Incansável provocador completa 13 anos no ar

Antônio Abujamra diz que é constantemente incitado por seus entrevistados e que prefere anônimos a intelectuais

JOÃO FERNANDO, O Estado de S.Paulo

08 de agosto de 2013 | 02h19

Uma sabatina à meia-luz, com direito a voz grave e misteriosa do apresentador somada à intimidadora lente de uma câmera parecem não assustar os convidados do Provocações. Sob o comando de Antônio Abujamra, o programa da TV Cultura completa 13 anos no ar neste mês e ele jura que, até hoje, nenhum dos 600 entrevistados desistiu de ir por temer suas perguntas.

"Não sei ao certo, mas tem tanta gente querendo ir que não ficamos preocupados. Se quiserem falar de seus males da alma, podem ser convidados de imediato. Podem vir nos provocar tendo a certeza de que os nossos males da alma são maiores", afirma o ator, diretor de teatro e apresentador de 81 anos.

Na terça passada, o programa relembrou a presença de entrevistados ilustres com depoimentos de Décio Pignatari (1927-2012), Carlos Reichenbach (1945-2012), Paulo Autran (1922-2007), o jogador Sócrates (1954-2011), e outros já mortos. Segundo Abujamra, a lista de personalidades mostradas foi uma ideia conjunta de sua equipe de produção.

"O critério da escolha não vem só da minha cabeça. É um grupo de trabalho que funciona já há 13 anos. Todos atuam com a complexa visão do mundo social e climas que atormentam suas cabeças e não têm pudor em escolher", explica, mantendo o jeito de divagar que costuma mostrar no programa.
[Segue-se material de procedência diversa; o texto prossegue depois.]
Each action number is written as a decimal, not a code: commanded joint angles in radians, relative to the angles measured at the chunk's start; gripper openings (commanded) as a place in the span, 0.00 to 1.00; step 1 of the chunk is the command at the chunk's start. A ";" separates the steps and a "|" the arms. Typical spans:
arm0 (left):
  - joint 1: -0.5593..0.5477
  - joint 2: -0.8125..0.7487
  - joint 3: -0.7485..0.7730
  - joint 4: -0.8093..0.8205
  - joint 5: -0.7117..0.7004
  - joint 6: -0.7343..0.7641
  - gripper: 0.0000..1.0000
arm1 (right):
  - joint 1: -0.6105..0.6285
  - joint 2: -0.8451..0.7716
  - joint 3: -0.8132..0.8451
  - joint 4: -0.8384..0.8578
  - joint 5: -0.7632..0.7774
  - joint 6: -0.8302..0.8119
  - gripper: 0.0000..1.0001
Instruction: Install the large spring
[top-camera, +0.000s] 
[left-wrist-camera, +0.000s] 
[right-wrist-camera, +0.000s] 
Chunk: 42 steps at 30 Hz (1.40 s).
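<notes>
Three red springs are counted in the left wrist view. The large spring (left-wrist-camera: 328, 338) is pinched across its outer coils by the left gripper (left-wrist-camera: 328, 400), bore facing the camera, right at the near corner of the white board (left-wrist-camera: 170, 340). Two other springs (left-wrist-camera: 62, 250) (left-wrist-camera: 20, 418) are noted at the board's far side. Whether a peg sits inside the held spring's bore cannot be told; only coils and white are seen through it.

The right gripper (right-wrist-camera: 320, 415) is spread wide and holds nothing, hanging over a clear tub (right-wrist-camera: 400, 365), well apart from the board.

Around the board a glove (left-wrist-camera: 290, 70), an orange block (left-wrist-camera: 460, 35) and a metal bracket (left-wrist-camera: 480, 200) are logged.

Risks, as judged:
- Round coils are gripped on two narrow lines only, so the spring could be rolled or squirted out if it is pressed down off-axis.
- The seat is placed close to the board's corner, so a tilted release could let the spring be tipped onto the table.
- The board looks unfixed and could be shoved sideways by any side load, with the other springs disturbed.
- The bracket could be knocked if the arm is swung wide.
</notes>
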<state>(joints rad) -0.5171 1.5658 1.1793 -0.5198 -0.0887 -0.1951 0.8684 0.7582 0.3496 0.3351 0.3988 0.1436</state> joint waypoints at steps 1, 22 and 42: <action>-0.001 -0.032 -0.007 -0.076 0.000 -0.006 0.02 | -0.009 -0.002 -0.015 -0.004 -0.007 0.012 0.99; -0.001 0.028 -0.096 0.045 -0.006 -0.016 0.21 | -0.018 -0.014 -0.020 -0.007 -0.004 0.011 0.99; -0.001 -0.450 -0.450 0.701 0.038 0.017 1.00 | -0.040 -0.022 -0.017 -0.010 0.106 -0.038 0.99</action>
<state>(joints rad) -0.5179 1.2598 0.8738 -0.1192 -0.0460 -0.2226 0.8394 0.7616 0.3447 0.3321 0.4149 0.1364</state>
A ausência de convidados ainda vivos nos depoimentos tem uma razão. "Porque o futuro é um futuro em que os falecidos podem continuar a possibilidade de ser uma nova modernidade. Ninguém pode ter certeza de nada e, se responderam com suas visões, merecem ser lembrados."
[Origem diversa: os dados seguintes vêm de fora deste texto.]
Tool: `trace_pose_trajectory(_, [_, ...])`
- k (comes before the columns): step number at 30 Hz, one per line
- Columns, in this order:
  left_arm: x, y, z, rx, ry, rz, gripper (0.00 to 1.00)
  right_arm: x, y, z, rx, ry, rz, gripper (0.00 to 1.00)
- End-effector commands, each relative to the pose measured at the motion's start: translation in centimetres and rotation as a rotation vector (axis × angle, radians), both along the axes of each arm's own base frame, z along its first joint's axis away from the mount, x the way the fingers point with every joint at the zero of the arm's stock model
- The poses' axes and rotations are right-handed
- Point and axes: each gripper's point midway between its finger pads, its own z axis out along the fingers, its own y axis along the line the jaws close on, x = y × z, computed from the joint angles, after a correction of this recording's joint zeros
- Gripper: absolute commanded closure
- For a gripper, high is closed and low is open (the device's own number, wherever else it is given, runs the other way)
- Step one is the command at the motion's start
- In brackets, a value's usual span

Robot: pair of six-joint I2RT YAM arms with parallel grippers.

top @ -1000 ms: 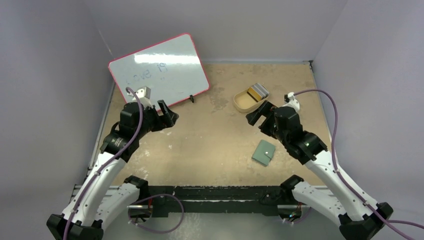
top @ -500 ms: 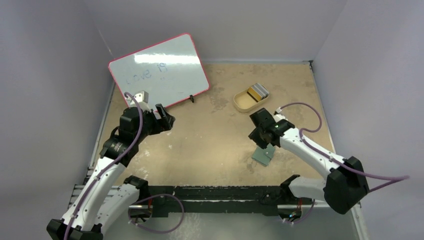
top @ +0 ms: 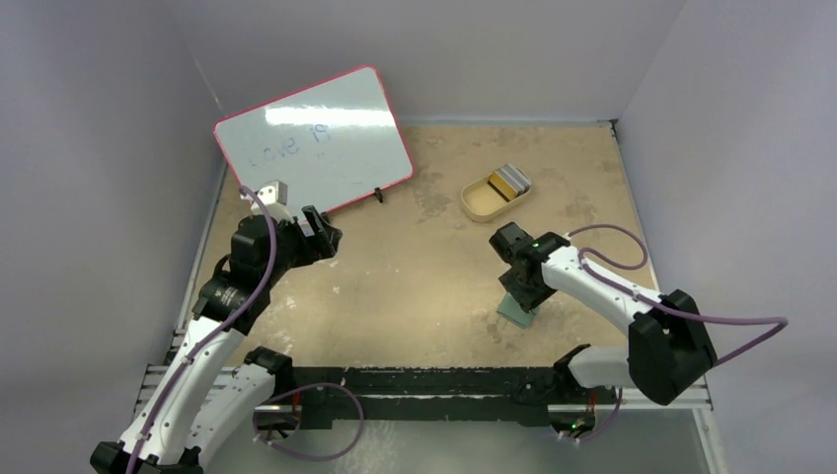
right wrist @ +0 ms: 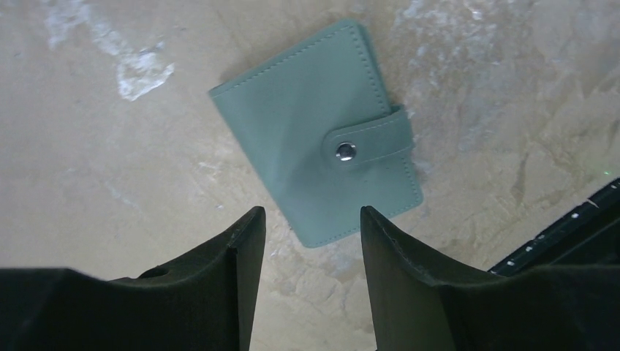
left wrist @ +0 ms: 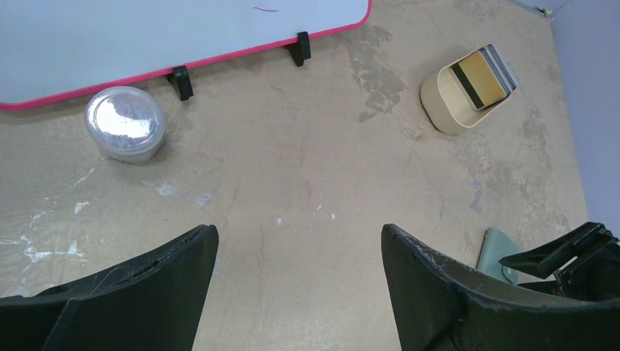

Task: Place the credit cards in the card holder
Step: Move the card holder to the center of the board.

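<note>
Print on credit cards (left wrist: 480, 73) indiscernible

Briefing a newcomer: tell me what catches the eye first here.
The pink-framed whiteboard stands at the far left. The right pincer hangs open over the closed grey-green card holder near the front. The credit cards sit in a tan tray farther back.
</note>
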Motion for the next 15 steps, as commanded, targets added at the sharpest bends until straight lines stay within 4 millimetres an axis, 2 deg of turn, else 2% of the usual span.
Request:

Até para enumerar quem gostaria de receber na atração, o apresentador brinca com a resposta. "Creio que ninguém ou todo o mundo, Obama, Bin Laden, Mandela", disse ao Estado em entrevista por e-mail.

Abujamra não cita nominalmente qual dos convidados já o provocou mais do que o contrário ao longo dos anos em que esteve à frente do programa, mas garante ser comum a situação em que os papéis se invertem diante das câmeras.
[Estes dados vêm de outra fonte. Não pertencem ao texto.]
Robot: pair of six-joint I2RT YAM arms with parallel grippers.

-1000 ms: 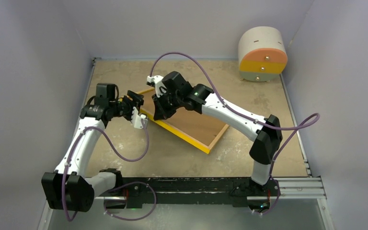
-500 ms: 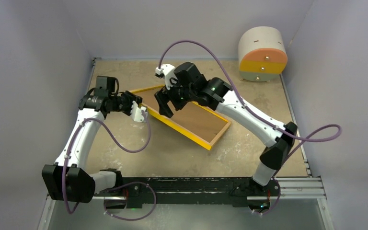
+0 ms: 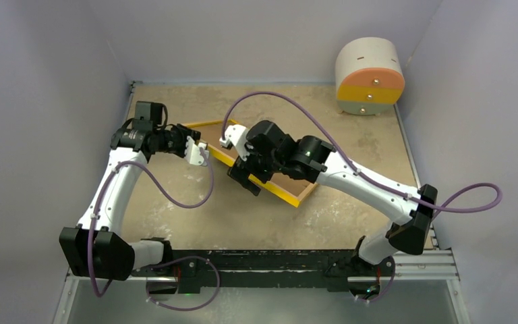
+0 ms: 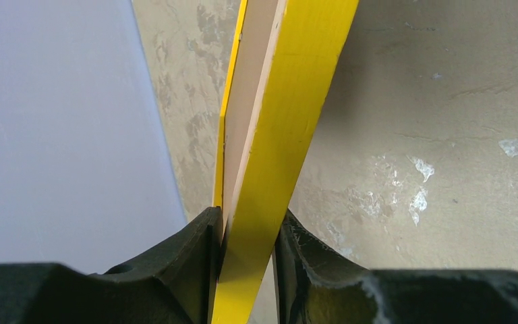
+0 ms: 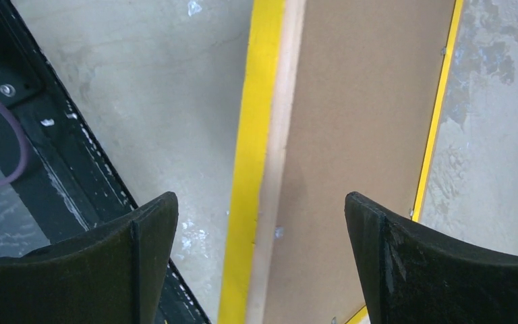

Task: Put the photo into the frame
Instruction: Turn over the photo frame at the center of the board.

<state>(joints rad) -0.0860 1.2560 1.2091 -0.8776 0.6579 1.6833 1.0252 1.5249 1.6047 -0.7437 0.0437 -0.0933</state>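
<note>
The frame (image 3: 290,194) lies back-up and askew on the table, yellow rim round a brown backing board (image 5: 364,121). My left gripper (image 3: 199,154) is shut on its left corner; in the left wrist view both fingers (image 4: 199,250) press the yellow edge (image 4: 290,135), the gripper (image 4: 246,236) straddling it. My right gripper (image 3: 246,179) hovers open over the frame's near long side (image 5: 256,135), its jaws wide apart (image 5: 260,223) and touching nothing. The photo is hidden from every view.
A round white, yellow and orange drawer unit (image 3: 369,75) stands at the back right. A black rail (image 3: 276,260) runs along the near edge. Lilac walls close in on the left and back. Purple cables (image 3: 189,202) loop beside both arms.
My right gripper opened, let go of the frame's far left part and swung to its near long side. My left gripper closed on the frame's left corner.
</note>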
"Eu sou um constante provocado mais que um provocador, e os convidados sempre querem existir e elaboram, às vezes, uma exibição de sofisticadas vozes e contorções que transformam em tragédias autênticas e me deixam sofrer tristemente."

Apesar de já ter recebido intelectuais e artistas de relevância na cena cultural do País, Antônio Abujamra conta que as provocações que mais lhe chamaram a atenção foram as dos anônimo cujos depoimentos entram ao longo de cada edição.

"Os surpreendentes são sempre os que achamos na rua e puxamos pelos braços para mostrarem que existem. Não precisam ter medo de serem humanos e mostrar a sua cabeça com sua inteligência. A rua é a grande chave do Provocações. Eles ficam ferventes nas respostas e demonstram uma maneira interessante que os esnobes não conseguem nunca. Um padeiro é capaz de mostrar uma visão crítica do País com mais beleza que muitos intelectuais."

Abujamra avisa que não pretende passar o bastão do programa. "Porque leio Baudelaire, Kafka, Joyce, Proust, Nietzsche e quase sinto a necessidade de reler os clássicos russos que foram toda a escola da minha geração de diretores teatrais. Eles nos levam a acreditar sempre na maravilha de um renascimento para nos suplantarmos com tenebrosos momentos, em que o intrínseco valor da arte nos tira da confusão da vanguarda. Graças a Deus."